Exercise instructions: Search the records below for the string "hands", and report each line that contains it.

──────── Material supplied

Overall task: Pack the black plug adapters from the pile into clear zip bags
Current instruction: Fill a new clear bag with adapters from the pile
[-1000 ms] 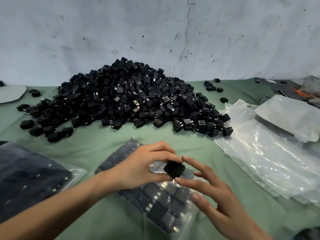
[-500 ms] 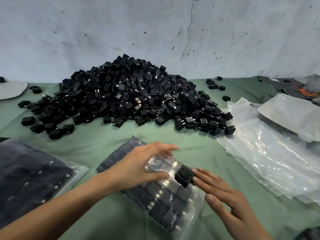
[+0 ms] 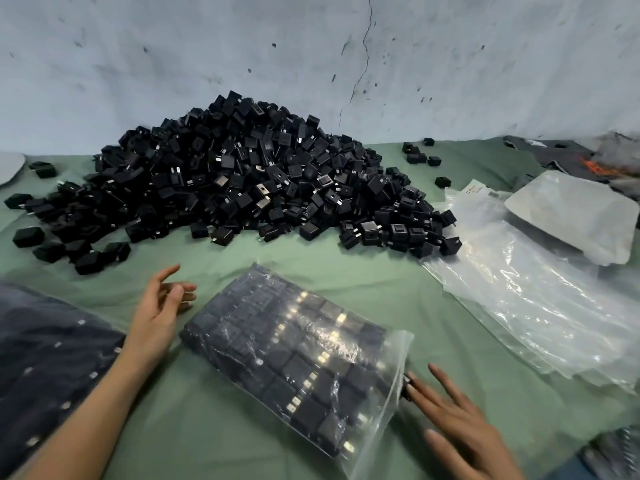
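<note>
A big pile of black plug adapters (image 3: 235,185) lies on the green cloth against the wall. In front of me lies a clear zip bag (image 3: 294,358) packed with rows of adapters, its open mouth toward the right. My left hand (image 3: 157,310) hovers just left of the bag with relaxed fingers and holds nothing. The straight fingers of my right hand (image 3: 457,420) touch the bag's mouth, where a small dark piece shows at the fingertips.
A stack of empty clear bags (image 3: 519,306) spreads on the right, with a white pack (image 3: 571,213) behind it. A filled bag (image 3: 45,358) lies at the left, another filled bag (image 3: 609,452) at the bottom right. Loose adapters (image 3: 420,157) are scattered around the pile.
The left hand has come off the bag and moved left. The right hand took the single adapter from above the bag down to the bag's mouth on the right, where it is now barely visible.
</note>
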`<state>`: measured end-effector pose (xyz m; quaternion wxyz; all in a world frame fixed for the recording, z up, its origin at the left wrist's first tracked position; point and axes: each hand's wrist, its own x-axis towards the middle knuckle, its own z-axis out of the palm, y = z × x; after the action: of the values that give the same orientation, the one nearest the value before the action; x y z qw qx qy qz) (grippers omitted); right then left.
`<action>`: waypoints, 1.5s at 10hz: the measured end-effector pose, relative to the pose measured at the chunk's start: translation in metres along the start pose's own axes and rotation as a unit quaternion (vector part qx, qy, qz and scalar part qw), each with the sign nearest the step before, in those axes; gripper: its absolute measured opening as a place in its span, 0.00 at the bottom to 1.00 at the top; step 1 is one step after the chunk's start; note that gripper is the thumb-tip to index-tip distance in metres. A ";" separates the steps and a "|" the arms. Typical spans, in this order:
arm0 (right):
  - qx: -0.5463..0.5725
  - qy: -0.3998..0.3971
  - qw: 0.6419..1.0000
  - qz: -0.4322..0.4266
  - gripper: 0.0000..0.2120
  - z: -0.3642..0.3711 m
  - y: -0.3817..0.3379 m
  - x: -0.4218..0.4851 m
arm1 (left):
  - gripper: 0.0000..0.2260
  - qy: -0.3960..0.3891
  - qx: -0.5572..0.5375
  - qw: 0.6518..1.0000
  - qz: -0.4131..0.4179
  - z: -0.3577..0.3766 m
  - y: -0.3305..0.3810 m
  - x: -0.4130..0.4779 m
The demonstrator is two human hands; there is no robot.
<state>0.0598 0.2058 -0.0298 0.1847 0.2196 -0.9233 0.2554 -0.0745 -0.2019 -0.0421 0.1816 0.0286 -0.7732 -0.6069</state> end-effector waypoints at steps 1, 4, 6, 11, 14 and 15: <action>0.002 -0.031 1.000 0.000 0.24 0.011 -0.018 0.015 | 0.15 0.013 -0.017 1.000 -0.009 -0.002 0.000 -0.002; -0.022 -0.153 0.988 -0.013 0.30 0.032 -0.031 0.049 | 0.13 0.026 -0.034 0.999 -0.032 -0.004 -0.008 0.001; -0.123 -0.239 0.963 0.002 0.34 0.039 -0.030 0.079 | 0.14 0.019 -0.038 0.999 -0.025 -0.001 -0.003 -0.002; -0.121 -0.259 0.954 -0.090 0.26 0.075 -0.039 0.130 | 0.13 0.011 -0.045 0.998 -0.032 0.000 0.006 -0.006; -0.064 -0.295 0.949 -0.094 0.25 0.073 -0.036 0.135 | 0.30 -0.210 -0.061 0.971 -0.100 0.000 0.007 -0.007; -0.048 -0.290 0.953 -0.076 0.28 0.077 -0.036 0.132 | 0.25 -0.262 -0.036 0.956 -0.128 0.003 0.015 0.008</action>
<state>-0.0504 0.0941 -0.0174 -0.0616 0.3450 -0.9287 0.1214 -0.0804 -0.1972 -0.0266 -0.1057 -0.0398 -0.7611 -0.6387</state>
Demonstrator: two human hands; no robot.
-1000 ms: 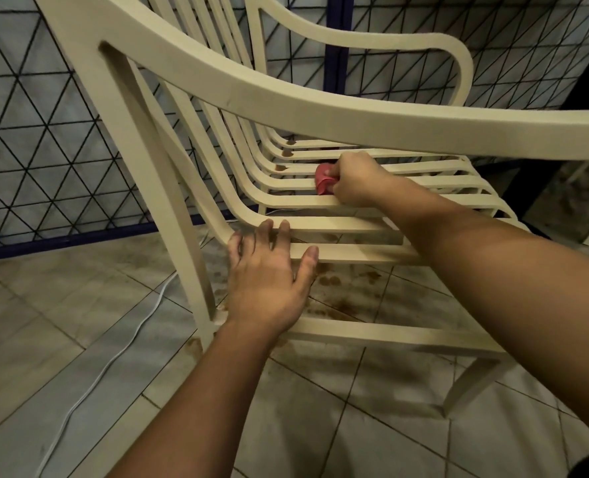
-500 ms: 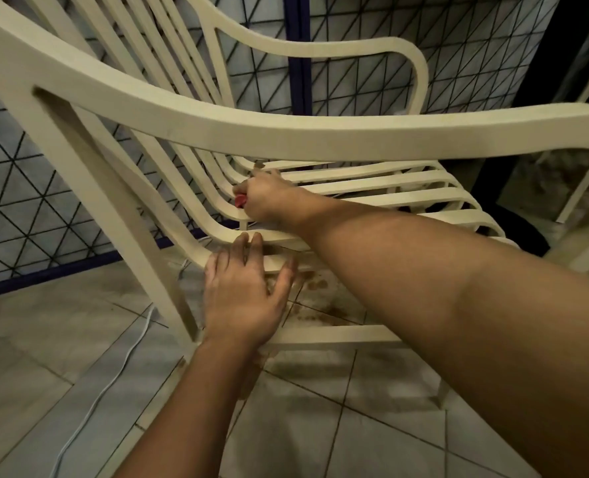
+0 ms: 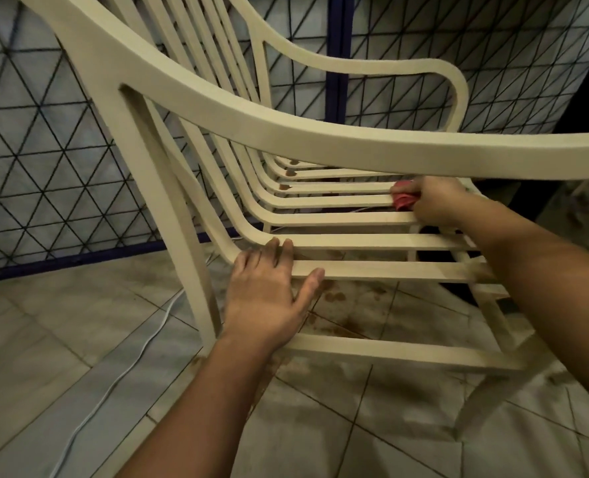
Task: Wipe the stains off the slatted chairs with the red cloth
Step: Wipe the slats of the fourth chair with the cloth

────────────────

Answer box:
The demonstrator is two human hands; there is no robot.
Demonstrator: two human hands; no robot.

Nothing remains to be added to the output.